As a Chicago native, Cornthwaite remembers feeling, when he came to town, that Las Vegas was so laser-focused on tourism and gaming that the local was a “second-class citizen.” Inspiration for Downtown Cocktail Room struck him on a trip to New York after visits to speakeasy-style cocktail bars. Cornthwaite had hoped to create a solid happy hour in the early years, catered toward the nearby city employees and law firms. “But the tradition was to go to your car and go home at five to Summerlin or Henderson,” he says. The 2007 opening predated the population density that would come with the coinciding openings of the Soho Lofts, Newport Lofts, and Ogden residential buildings.
Then came Tony Hsieh. In 2010, the former CEO of Zappos relocated the company to downtown Las Vegas and invested $350 million in his new neighborhood. “For a lot of people that were in the neighborhood and taking risks and working really hard to get a little bit of a boost, that was really fantastic,” says Cornthwaite. With the infusions of real estate investments and Zappos employees, business became steady for the cocktail bar. “To me, that was the real renaissance,” says Cornthwaite. “That was the Gilded Age of downtown.”

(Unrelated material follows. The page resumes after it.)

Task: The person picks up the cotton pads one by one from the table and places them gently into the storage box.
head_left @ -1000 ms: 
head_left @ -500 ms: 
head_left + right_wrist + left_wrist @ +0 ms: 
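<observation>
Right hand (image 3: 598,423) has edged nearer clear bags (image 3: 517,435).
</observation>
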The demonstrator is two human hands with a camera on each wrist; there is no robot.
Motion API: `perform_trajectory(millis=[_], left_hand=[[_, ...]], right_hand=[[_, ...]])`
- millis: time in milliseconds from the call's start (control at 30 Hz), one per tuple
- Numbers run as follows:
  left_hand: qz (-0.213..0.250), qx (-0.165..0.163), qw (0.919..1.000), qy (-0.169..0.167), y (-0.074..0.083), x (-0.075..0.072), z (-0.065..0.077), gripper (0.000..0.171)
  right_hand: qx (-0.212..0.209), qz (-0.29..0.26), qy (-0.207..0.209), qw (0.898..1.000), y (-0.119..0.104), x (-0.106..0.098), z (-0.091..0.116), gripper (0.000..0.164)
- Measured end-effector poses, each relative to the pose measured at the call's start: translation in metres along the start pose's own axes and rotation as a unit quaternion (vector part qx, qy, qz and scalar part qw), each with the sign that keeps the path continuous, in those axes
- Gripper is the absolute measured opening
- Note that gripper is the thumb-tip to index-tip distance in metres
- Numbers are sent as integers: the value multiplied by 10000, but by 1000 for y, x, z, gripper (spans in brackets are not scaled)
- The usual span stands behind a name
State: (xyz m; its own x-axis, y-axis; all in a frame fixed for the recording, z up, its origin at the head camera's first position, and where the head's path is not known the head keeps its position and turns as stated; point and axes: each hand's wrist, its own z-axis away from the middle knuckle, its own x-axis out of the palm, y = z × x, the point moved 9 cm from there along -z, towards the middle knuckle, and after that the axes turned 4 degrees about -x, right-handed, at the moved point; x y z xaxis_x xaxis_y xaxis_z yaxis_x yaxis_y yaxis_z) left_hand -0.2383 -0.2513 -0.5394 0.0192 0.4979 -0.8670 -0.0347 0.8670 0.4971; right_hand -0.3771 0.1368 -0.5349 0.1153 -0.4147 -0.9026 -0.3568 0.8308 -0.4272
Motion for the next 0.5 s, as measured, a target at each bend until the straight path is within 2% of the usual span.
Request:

He says he remembers it as a time when one could walk down Fremont Street and pass Harry Reid, Andre Agassi, and Morgan Spurlock in one day. As anyone who was remotely Hsieh-adjacent in the early 2010s knows, shots of Fernet-Branca flowed freely. Cornthwaite developed cocktail recipes with his tenured bartenders George, Kevin, Jackie, and Amber, sharing the excitement of making something innovative and special. “Things were exciting and they were happening so quickly and it was happening within my walls,” says Cornthwaite.
While Fremont East prospered, the broader downtown area began to change. In recent years, the Las Vegas Arts District became a nightlife hub in its own right, drawing potential customers from the Fremont area. New businesses set up shop near DCR. The Beat Coffeehouse space was bought out and replaced by a location of the Eureka restaurant chain. Corner Bar Management began its overhaul of the block, opening vibey and sheeny bars with DJ booths and Capri Sun-style drinks and bottle service. “The bigger, flashier, more recognizable, shinier objects have emerged,” says Cornthwaite. “In a lot of ways, it’s amazing for downtown. For an underground locals’ speakeasy, it’s not the same thing.”
Like other businesses, Cornthwaite also faced challenges during the COVID-19 pandemic with changing customer behaviors and cost of goods increases that would demand raising cocktails prices over $20 to remain viable. Nearly 20 years since he first took out a lease on the building and three years after relocating to Colorado, Cornthwaite says he just isn’t part of the neighborhood’s target demographic anymore. “I don’t consider myself to be on the cutting edge of food and beverage and entertainment,” he says. Ultimately, the DCR closure has been a long time coming, he says.
The pioneering cocktail bar was one that firmly established itself as a stalwart of Las Vegas’s drinking culture within the last decade or so. It was a reliable location for first dates, an easy first stop on a bar crawl or post-dinner nightcap, and a regular haunt for the city’s movers, shakers, and cocktail fiends. Cornthwaite says it never quite reached the romantic heights it knew in those years between 2010 and Hsieh’s death in 2020. “It’s just as much fun for me now as it was five or 10 years ago, to know the history and to see how things have changed, and to feel that satisfaction,” he says. “I don’t think most people get to feel that kind of satisfaction in their whole life.”
Downtown Cocktail Room and Sip ‘n’ Tip will close sometime between November 8 and November 13, depending on staffing and inventory considerations. Cornthwaite hopes that locals who have made it in over the years will stop in again before the last night of service — maybe even for a shot of Fernet and a Ramos Gin Fizz.